- Lesser coat of arms of the Kingdom of Sweden
- Incumbent Maria Sargren since 2024
- Ministry for Foreign Affairs Swedish Embassy, Amman
- Style: His or Her Excellency (formal) Mr. or Madam Ambassador (informal)
- Reports to: Minister for Foreign Affairs
- Seat: Amman, Jordan
- Appointer: Government of Sweden
- Term length: No fixed term
- Inaugural holder: Åke Sjölin
- Formation: 1957
- Website: Swedish Embassy, Amman

= List of ambassadors of Sweden to Jordan =

The Ambassador of Sweden to Jordan (known formally as the Ambassador of the Kingdom of Sweden to the Hashemite Kingdom of Jordan) is the official representative of the government of Sweden to the king of Jordan and government of Jordan.

==History==
Sweden's first envoy accredited in Amman was Åke Sjölin, who was resident in Beirut. He presented his credentials to King Hussein of Jordan on 14 December 1957.

In 1960, an agreement was reached between the Swedish and Jordanian governments regarding diplomatic representation in their respective countries. When Sweden's newly appointed envoy in Beirut, Gösta Brunnström, was also accredited in Amman, he was appointed ambassador there.

On 15 November 1981, State Secretary for Foreign Affairs Leif Leifland officiated at the inauguration of Sweden's new embassy in Amman. The ambassador continued to be resident in Beirut, and in his absence, the embassy was managed by a first embassy secretary in the capacity of chargé d'affaires ad interim.

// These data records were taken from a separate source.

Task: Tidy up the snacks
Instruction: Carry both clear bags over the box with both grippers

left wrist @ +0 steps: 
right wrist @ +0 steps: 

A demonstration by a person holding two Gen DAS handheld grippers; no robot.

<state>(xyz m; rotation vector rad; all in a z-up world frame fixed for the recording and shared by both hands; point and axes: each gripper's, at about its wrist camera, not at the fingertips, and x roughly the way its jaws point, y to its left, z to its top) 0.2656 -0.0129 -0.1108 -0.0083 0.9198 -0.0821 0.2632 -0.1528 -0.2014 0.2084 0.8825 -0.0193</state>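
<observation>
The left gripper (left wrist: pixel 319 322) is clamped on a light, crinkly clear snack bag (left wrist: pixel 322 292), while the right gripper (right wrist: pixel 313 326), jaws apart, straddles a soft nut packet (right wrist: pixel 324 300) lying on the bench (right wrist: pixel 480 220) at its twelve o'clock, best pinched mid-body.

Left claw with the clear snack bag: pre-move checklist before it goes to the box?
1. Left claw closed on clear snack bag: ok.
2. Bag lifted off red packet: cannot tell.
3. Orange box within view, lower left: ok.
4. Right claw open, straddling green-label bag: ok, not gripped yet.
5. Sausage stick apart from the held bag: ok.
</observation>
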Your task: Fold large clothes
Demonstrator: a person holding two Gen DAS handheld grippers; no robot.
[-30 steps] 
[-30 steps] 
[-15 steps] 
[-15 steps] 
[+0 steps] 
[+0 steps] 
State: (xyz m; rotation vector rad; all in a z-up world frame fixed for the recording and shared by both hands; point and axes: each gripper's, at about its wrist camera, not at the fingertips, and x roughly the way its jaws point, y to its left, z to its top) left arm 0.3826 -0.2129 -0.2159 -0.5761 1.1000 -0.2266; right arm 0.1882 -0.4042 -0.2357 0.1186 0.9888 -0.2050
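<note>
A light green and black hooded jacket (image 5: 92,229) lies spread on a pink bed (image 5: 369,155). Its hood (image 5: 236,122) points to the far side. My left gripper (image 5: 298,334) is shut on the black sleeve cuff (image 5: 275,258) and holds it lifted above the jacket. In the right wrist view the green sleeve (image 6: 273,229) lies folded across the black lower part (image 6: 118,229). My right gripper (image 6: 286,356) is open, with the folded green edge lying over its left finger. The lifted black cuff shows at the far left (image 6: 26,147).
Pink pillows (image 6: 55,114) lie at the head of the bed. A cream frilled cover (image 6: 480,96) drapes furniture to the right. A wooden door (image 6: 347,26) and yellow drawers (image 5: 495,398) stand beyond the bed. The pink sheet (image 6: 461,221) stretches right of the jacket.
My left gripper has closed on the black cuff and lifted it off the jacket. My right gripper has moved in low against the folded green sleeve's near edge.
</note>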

Due to the unstable situation in Lebanon and concern for the safety of personnel, no posted officials were assigned to the Embassy in Beirut during the period February–September 1984. From the autumn of 1984, the head of mission was stationed in Amman with concurrent accreditation to Beirut, where the mission was led by a chargé d'affaires ad interim.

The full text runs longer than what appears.